**TASK DETAILS:**
Only one stretch of the data below is wanted: the lines starting at the one with "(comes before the" and ending at the one with "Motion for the", both included, given again exactly.
------------------------------------------------
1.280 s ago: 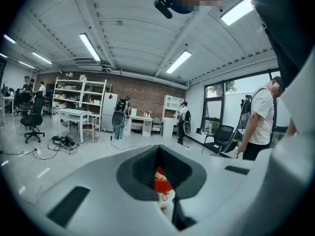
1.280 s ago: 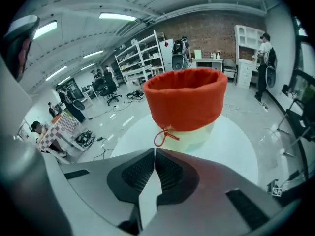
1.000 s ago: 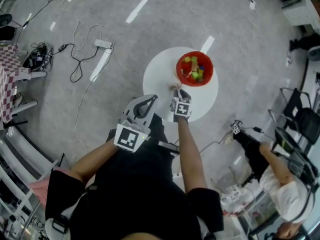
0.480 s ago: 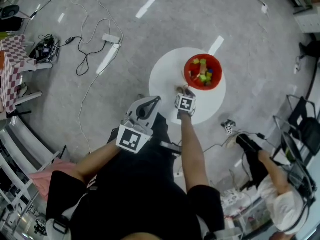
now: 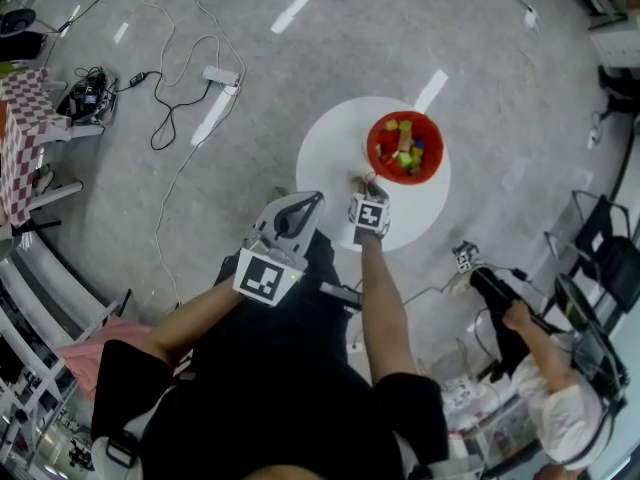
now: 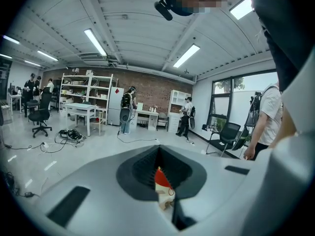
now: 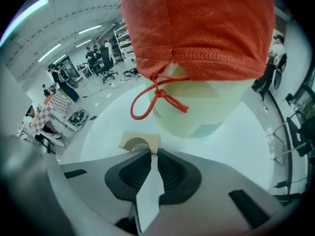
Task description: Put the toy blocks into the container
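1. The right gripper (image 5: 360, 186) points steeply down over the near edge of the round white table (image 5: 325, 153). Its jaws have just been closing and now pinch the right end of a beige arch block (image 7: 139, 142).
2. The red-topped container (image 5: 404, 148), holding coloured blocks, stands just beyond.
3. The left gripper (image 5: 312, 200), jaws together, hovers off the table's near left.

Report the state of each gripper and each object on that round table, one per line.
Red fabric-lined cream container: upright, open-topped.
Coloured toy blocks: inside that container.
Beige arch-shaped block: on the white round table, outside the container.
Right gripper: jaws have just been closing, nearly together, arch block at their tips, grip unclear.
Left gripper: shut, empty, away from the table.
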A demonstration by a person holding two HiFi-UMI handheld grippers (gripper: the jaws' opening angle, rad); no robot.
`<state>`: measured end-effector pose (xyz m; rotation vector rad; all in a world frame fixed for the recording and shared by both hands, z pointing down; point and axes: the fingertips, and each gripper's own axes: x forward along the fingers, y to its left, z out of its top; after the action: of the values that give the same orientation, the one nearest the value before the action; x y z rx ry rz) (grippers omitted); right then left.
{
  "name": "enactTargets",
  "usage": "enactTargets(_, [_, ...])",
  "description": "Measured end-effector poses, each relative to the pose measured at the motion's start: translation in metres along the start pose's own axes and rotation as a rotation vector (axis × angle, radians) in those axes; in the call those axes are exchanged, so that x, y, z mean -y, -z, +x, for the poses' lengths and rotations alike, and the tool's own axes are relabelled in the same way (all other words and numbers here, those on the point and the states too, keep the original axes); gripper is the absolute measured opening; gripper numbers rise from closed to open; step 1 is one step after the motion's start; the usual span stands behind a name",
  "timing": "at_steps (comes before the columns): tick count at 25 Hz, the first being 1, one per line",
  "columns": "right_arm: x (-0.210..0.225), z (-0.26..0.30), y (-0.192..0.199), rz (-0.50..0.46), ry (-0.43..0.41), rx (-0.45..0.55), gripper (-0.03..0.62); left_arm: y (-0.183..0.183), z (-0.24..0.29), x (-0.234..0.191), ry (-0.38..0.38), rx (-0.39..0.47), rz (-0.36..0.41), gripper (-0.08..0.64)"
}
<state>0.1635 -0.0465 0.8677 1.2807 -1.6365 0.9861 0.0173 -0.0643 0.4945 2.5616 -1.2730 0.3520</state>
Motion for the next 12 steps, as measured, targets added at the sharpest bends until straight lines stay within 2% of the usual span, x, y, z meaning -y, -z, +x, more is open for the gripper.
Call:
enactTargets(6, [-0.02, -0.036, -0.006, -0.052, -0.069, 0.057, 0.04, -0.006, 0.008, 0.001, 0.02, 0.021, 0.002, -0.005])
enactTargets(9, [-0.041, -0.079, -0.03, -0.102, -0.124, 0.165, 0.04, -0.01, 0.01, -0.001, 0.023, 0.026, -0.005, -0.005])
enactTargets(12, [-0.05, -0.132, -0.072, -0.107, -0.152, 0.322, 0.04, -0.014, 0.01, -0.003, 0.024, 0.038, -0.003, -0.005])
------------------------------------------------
**SOLUTION FOR THIS PROBLEM:**
  "timing": "at_steps (comes before the columns): tick count at 25 Hz, the first being 1, one per line",
  "columns": "right_arm: x (-0.210..0.225), z (-0.26..0.30), y (-0.192..0.199), rz (-0.50..0.46), ry (-0.43..0.41), rx (-0.45..0.55), gripper (-0.03..0.62); left_arm: y (-0.183..0.183), z (-0.24..0.29), x (-0.234..0.191), ry (-0.38..0.38), rx (-0.39..0.47), rz (-0.36..0.41), gripper (-0.08..0.64)"
}
<state>0.1635 -0.0465 0.8677 1.2807 -1.6365 0.9861 0.0173 -0.0643 0.4945 2.5616 -1.2730 0.3520</state>
Motion for the next 12 steps, as measured, targets added at the sharpest bends until straight lines stay within 2% of the usual span, x, y, z meaning -y, -z, +x, more is open for the gripper.

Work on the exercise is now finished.